Directions: Where a line of the entries holds the string "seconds", copy that line.

[Stored items from a collection]
———
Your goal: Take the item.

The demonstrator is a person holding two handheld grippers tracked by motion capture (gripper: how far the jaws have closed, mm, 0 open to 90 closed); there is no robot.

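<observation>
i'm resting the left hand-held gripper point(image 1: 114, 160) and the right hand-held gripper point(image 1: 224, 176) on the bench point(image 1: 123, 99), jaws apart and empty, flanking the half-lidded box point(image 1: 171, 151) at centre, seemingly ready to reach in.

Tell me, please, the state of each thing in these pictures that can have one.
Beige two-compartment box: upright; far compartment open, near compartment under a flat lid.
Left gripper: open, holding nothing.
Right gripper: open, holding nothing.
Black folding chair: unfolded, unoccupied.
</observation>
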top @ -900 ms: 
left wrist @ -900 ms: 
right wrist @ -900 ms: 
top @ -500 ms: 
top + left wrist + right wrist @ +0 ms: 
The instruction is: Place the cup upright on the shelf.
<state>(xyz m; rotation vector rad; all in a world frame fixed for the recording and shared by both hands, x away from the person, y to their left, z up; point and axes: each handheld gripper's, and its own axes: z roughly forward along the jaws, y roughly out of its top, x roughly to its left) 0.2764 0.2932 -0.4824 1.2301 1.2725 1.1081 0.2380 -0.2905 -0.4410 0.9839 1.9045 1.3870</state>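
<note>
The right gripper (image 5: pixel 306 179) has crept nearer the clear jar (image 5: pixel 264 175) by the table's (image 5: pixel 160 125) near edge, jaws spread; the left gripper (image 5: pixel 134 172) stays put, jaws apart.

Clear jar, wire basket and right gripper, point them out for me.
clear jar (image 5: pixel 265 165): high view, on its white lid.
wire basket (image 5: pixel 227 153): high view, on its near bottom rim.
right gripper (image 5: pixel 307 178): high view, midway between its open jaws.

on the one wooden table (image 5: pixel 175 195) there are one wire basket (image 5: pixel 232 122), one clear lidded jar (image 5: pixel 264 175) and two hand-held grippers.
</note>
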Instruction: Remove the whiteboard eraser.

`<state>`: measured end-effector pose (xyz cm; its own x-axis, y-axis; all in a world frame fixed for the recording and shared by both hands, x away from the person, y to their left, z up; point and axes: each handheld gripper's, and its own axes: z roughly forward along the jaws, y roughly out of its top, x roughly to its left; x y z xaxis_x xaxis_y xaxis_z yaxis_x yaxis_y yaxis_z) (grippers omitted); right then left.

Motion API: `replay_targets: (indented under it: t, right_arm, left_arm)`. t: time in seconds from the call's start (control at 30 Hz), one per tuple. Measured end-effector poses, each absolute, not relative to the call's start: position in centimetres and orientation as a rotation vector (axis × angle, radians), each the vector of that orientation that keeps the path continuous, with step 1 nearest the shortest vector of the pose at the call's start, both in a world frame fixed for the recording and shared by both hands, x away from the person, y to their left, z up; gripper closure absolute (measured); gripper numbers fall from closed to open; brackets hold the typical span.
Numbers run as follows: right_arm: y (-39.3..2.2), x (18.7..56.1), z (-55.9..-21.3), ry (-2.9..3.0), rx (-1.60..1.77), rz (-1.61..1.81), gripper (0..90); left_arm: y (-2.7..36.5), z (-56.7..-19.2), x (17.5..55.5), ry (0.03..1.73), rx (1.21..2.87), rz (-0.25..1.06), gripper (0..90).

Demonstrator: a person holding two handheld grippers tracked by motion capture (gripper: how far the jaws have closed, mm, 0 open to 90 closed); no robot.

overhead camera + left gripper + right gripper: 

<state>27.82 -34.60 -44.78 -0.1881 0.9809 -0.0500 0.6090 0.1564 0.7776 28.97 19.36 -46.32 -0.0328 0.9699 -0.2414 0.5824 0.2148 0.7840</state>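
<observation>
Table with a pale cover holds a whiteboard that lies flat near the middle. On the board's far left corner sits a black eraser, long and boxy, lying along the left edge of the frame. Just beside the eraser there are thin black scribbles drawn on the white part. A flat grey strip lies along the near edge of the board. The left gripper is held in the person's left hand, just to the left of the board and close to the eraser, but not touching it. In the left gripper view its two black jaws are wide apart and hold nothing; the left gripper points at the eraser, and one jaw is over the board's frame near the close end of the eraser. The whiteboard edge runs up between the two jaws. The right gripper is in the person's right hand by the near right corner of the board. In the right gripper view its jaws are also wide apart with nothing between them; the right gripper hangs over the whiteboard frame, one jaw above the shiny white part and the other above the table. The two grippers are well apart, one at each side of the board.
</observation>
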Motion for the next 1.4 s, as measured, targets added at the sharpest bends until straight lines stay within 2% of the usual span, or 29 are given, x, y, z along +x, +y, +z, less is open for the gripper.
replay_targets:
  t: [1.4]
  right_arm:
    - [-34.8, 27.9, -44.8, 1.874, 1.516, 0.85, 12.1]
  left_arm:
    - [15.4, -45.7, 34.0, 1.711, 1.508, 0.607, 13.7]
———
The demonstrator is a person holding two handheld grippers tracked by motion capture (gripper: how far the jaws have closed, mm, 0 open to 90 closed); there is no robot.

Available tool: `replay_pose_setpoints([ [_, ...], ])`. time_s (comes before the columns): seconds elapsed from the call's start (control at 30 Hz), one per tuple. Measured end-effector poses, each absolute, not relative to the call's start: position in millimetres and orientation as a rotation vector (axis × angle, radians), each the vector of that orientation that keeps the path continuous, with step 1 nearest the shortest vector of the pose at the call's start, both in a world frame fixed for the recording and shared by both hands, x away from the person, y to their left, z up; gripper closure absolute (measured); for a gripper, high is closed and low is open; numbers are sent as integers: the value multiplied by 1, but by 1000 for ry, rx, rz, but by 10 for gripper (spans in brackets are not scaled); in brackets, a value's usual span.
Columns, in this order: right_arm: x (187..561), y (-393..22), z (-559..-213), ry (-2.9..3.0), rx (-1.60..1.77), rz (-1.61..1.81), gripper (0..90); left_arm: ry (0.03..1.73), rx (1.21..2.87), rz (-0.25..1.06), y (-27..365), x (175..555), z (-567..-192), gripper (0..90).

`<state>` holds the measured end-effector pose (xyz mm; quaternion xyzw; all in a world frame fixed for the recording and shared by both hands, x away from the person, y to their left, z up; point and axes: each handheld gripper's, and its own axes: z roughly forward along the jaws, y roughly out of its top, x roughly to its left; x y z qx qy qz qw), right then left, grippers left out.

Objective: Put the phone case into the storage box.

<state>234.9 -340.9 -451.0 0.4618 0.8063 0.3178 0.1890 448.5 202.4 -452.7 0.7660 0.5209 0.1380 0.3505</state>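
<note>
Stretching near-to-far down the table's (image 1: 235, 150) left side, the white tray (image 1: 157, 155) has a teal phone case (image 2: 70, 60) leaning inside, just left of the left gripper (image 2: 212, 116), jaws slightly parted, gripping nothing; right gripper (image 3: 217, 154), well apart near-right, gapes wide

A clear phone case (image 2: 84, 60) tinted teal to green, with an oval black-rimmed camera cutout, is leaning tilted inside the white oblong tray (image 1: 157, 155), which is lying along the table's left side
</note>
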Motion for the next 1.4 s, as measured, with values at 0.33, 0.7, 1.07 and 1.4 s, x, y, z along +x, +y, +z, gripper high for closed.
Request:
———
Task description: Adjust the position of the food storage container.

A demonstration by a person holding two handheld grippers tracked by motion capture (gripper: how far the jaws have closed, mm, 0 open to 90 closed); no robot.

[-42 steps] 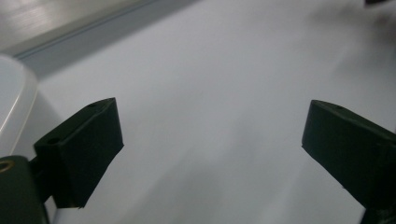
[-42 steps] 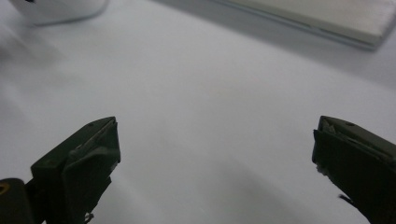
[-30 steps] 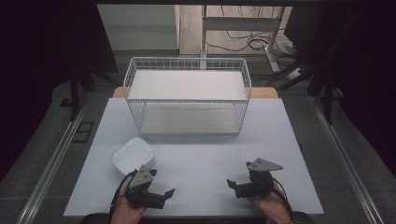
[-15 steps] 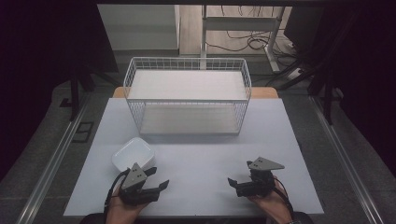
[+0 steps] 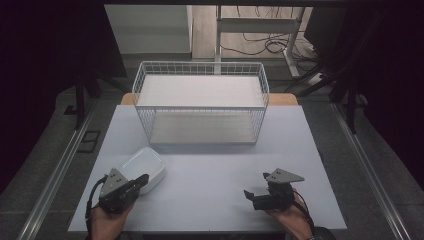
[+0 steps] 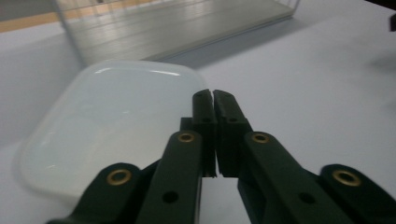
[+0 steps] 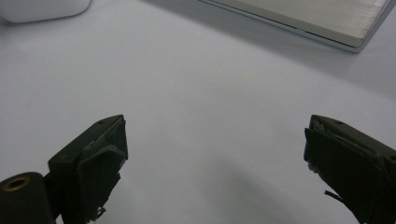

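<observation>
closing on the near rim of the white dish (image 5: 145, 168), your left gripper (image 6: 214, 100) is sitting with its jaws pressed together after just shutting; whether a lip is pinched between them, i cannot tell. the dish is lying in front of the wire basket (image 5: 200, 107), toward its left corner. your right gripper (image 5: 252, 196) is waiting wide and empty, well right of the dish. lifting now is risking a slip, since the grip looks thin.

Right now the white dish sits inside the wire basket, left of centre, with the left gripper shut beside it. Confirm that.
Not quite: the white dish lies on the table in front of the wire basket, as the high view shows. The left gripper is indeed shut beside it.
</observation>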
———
Response to the task:
Motion API: `replay_targets: (indented under it: t, right_arm, left_arm)`. t: time in seconds from the call's start (control at 30 Hz), one per tuple. Measured end-effector poses, each absolute, not relative to the call's start: position in centimetres and orientation as a rotation vector (axis × angle, radians), each the vector of that orientation that keeps the path continuous, with step 1 nearest the shortest vector of the pose at the call's start, both in a world frame fixed for the recording and shared by both hands, x away from the person, y to their left, z up; gripper closure absolute (measured); gripper numbers fall from closed to open; brackets hold the typical span.
Available tool: `replay_pose_setpoints([ [_, ...], ])`. time_s (comes before the columns): seconds elapsed from the call's start (control at 30 Hz), one per tuple. Measured end-effector poses, each absolute, not relative to the call's start: position in millimetres and orientation as a rotation vector (axis × angle, radians), each the vector of that orientation that keeps the path continuous, with step 1 nearest the shortest vector of the pose at the call's start, both in a world frame fixed for the recording and shared by both hands, x away from the person, y to their left, z up; gripper closure absolute (measured); for a gripper, high is closed and low is open; numbers are sent as integers: the value multiplied by 1, but by 1000 for ry, rx, rz, but by 10 for gripper (spans in brackets are not scaled); in brackets, a value's usual span.

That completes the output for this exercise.